I Never Thought I Would Have To Deal With Street Harassment In Front Of My Daughter

street harassmentBack in my late teens and early 20′s, I was well aware of street harassment. I understood that walking past a construction crew could very well lead to some lewd and inappropriate comments. I had a patented side-eye to send to any man who whistled or cat-called. If they got angry that I didn’t respond to their cheap come-ons favorably, well then I had some words for them to go with my side-eye.

I have always believed that street harassment, the sexual comments that get hurled at women when they’re in public, were inappropriate and abusive. There is nothing “complimentary” about having a stranger jeer at you, as if your body exists simply for them to enjoy and admire.

But I have to admit that since I became a mother, I really stopped worrying about street harassment. When you’re carrying a child, the only comments you get used to are coos from random women over cuteness. It had never even crossed my mind that I would have to deal with street harassment when my daughter was with me. And for five years, I’ve never had to.

Then, I was walking through the grocery store with my little girl sitting in the cart in front of me. We were pushing our way towards the check-out, chatting about her day at school. Suddenly, a middle-aged man came up over my should and said, loud enough for those nearby to hear and understand, “Damn girl, you workin’ that ass.” He grinned and winked, before skipping off to join a friend at the front of the store. I stood there, momentarily stunned.

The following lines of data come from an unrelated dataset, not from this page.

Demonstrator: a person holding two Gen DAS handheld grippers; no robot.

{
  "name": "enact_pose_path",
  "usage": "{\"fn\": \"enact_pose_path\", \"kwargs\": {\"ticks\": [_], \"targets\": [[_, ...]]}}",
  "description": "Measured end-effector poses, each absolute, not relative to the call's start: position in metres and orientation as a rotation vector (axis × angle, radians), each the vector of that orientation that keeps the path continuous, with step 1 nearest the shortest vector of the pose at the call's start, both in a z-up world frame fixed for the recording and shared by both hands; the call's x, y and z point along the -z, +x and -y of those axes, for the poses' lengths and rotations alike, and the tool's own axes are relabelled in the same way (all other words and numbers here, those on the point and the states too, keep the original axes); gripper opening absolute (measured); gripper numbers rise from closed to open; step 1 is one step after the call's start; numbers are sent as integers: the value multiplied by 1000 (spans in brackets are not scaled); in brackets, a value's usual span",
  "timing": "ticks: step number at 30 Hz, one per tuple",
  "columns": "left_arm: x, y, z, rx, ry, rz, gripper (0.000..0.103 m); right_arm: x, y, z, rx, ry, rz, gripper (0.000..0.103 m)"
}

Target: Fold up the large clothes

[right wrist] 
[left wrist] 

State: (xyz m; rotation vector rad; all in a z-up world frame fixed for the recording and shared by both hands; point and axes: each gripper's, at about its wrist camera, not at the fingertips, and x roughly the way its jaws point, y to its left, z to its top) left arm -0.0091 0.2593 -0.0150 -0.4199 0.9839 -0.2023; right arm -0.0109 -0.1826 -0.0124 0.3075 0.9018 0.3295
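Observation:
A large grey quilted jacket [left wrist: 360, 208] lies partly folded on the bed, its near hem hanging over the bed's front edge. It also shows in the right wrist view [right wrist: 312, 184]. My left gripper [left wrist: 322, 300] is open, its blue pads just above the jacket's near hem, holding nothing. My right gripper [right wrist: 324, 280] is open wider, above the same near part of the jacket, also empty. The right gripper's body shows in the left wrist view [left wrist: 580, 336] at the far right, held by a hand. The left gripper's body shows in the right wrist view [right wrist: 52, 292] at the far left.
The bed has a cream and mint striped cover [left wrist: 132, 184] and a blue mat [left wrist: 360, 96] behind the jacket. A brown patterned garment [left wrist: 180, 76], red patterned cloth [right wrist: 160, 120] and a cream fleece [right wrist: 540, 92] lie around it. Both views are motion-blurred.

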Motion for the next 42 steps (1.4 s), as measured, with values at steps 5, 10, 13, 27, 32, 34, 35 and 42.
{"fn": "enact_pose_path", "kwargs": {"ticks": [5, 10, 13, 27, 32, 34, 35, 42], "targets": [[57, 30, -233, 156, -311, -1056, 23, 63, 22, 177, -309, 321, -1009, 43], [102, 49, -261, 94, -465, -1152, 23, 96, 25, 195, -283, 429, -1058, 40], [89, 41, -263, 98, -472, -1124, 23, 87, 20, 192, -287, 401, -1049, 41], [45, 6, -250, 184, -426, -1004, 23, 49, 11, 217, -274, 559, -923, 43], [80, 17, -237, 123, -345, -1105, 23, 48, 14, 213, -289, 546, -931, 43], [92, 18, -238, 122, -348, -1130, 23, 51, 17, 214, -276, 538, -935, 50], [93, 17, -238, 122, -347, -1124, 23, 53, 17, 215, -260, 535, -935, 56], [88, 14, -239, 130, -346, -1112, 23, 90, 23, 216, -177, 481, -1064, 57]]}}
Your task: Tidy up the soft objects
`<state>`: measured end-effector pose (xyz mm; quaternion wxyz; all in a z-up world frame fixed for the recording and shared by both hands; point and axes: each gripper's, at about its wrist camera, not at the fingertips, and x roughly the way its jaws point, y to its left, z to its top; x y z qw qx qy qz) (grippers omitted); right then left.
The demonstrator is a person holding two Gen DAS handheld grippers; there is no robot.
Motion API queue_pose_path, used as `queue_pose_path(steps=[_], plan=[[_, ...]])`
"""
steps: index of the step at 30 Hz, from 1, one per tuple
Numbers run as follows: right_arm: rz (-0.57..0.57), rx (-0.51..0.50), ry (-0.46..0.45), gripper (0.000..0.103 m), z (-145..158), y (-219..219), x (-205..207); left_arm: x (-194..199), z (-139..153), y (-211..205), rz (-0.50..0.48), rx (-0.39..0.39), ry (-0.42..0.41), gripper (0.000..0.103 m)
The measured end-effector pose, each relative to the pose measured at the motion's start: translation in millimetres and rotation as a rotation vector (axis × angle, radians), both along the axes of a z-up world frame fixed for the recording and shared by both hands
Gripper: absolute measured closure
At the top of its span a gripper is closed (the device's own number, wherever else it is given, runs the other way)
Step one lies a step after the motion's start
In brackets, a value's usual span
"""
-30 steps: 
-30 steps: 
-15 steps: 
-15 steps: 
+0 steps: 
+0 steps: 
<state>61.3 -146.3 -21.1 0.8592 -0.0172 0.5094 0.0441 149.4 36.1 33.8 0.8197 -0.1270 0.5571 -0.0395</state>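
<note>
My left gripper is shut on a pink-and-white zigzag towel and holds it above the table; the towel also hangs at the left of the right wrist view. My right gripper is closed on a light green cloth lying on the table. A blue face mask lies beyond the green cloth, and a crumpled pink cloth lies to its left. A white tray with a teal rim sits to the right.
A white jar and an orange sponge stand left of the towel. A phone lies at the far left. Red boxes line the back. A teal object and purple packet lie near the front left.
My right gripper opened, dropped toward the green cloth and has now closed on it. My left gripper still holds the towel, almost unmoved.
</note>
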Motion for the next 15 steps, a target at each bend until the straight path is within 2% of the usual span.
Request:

I was wearing flats, jeans, a t-shirt and a long knit vest. My hair was in a messy bun and there wasn’t a stitch of make-up on my face. I am not saying this because a girl who wears stilettos and a mini-skirt somehow “deserves” to get harassed. Not at all! I’m simply stating this to explain that mentally, I wasn’t even considering the idea that a man would be trying to hit on me, or even notice me. I was relaxed, with my hair up and my attention focused squarely on whether or not I grabbed low-fat vanilla yogurt.

More than anything, I was with my daughter. I wasn’t just some girl on the street. I was a mom, with a young child sitting in front of me. For some reason, I felt like that little girl was a shield. I felt like being a mother put me above all of that cat-calling. Who would make a comment about my ass in front of my young child?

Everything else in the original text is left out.